Segment Start: RECORDS SUPPLIED
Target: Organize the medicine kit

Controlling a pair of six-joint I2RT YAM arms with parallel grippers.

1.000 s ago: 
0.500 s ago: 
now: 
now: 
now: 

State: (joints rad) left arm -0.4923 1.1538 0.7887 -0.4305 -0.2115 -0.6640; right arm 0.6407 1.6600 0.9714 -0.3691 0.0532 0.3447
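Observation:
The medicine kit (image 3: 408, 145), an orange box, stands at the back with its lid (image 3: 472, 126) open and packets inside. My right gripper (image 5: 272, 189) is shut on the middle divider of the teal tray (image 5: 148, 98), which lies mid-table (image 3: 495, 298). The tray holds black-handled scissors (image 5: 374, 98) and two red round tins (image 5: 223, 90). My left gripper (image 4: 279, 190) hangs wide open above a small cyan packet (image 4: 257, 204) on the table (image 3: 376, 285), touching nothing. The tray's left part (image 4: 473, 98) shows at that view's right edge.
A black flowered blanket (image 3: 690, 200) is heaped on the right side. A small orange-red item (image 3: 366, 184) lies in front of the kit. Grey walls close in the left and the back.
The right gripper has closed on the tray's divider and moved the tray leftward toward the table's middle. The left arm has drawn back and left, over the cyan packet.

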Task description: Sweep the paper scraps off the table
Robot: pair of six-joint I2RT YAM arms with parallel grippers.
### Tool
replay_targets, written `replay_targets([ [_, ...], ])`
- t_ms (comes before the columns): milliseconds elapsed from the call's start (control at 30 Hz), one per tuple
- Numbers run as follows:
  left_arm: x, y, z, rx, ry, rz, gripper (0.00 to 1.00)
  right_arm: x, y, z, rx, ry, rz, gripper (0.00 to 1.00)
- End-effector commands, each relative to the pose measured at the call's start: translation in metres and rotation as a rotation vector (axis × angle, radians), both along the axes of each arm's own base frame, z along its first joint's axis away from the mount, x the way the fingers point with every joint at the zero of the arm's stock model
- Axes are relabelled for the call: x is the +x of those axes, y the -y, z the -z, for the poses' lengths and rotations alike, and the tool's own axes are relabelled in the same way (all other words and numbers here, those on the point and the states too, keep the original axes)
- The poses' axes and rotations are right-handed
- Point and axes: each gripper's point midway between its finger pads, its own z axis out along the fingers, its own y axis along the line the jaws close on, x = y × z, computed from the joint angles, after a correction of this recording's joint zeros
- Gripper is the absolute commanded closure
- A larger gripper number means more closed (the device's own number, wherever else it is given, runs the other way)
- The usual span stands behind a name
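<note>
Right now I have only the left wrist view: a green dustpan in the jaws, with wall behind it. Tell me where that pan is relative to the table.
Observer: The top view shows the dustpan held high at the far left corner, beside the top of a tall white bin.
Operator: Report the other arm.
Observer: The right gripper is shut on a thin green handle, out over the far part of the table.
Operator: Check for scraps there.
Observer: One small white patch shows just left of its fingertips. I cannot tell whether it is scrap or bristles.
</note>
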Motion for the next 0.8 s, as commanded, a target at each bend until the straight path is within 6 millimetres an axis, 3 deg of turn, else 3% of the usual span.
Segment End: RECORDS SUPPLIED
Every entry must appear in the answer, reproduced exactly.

## FINISHED EXERCISE
Target: Organize the medicine kit

Controlling a pair of six-joint I2RT YAM arms with parallel grippers.

1.000 s ago: 
0.500 s ago: 
now: 
now: 
now: 

State: (joints rad) left arm -0.4923 1.1538 0.7887 -0.4305 -0.2115 -0.6640; right arm 0.6407 1.6600 0.9714 -0.3691 0.0532 0.3447
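Observation:
The medicine kit (image 3: 408, 145), an orange box, stands at the back with its lid (image 3: 472, 126) open and packets inside. My right gripper (image 5: 272, 189) is shut on the middle divider of the teal tray (image 5: 148, 98), which lies mid-table (image 3: 495, 298). The tray holds black-handled scissors (image 5: 374, 98) and two red round tins (image 5: 223, 90). My left gripper (image 4: 279, 190) hangs wide open above a small cyan packet (image 4: 257, 204) on the table (image 3: 376, 285), touching nothing. The tray's left part (image 4: 473, 98) shows at that view's right edge.
A black flowered blanket (image 3: 690, 200) is heaped on the right side. A small orange-red item (image 3: 366, 184) lies in front of the kit. Grey walls close in the left and the back.
The right gripper has closed on the tray's divider and moved the tray leftward toward the table's middle. The left arm has drawn back and left, over the cyan packet.
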
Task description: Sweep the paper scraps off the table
Robot: pair of six-joint I2RT YAM arms with parallel grippers.
### Tool
replay_targets, written `replay_targets([ [_, ...], ])`
- t_ms (comes before the columns): milliseconds elapsed from the call's start (control at 30 Hz), one per tuple
- Numbers run as follows:
  left_arm: x, y, z, rx, ry, rz, gripper (0.00 to 1.00)
  right_arm: x, y, z, rx, ry, rz, gripper (0.00 to 1.00)
- End-effector commands, each relative to the pose measured at the call's start: translation in metres and rotation as a rotation vector (axis × angle, radians), both along the axes of each arm's own base frame, z along its first joint's axis away from the mount, x the way the fingers point with every joint at the zero of the arm's stock model
- Axes are relabelled for the call: x is the +x of those axes, y the -y, z the -z, for the poses' lengths and rotations alike, and the tool's own axes are relabelled in the same way (all other words and numbers here, those on the point and the states too, keep the original axes)
- The poses' axes and rotations are right-handed
- Point and axes: each gripper's point midway between its finger pads, its own z axis out along the fingers, its own y axis along the line the jaws close on, x = y × z, computed from the joint angles, after a correction of this recording's joint zeros
- Gripper is the absolute commanded closure
- A larger gripper number means more closed (the device's own number, wherever else it is given, runs the other way)
- The usual span stands behind a name
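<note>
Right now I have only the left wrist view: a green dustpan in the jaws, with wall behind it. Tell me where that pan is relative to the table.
Observer: The top view shows the dustpan held high at the far left corner, beside the top of a tall white bin.
Operator: Report the other arm.
Observer: The right gripper is shut on a thin green handle, out over the far part of the table.
Operator: Check for scraps there.
Observer: One small white patch shows just left of its fingertips. I cannot tell whether it is scrap or bristles.
</note>
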Motion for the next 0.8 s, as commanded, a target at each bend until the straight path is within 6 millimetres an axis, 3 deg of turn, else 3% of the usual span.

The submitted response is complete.